For the listing below, return the line containing "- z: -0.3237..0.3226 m", the line containing "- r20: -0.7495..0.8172", and all lines in between, exactly as written and nothing else.

DATA SHOWN>
........
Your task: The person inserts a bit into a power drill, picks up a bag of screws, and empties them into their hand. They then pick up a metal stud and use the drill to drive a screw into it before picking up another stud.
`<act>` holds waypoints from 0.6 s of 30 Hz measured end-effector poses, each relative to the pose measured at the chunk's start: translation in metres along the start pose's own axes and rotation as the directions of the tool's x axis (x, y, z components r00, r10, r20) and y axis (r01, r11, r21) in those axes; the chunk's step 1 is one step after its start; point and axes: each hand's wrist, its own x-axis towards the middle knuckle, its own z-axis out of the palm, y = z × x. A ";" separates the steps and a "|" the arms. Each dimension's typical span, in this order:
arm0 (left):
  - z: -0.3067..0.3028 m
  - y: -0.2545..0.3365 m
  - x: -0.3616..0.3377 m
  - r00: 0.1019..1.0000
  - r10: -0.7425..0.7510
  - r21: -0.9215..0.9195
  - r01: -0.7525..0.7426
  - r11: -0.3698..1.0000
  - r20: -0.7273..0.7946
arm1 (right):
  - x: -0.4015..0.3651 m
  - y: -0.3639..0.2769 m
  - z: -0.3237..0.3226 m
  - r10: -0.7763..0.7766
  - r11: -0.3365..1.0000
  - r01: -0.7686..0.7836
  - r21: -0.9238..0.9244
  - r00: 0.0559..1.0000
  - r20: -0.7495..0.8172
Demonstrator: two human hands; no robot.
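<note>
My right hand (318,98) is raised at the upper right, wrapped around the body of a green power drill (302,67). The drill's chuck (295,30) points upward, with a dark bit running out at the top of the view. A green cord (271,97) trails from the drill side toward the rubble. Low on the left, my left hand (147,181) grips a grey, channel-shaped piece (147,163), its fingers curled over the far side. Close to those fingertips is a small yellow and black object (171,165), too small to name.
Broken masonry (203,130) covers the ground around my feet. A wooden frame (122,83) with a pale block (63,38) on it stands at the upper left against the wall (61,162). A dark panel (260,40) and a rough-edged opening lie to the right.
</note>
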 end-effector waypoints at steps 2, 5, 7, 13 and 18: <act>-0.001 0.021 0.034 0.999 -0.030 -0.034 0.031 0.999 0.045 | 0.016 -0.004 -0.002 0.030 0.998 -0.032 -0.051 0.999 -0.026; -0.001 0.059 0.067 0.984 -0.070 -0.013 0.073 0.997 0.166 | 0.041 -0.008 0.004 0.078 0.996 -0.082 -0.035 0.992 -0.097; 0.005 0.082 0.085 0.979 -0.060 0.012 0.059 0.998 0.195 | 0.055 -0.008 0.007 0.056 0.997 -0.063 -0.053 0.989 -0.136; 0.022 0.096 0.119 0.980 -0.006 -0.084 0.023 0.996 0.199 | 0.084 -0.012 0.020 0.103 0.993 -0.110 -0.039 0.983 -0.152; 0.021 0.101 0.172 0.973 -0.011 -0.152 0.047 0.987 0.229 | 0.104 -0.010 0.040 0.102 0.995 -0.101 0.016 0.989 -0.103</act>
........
RESULT OF THE EXERCISE>
  - z: -0.3237..0.3226 m
  - r10: -0.7763..0.7766
  - r11: -0.3365..1.0000
  - r01: -0.7686..0.7836
  - r21: -0.9238..0.9244
  - r00: 0.0559..1.0000
  - r20: -0.7495..0.8172

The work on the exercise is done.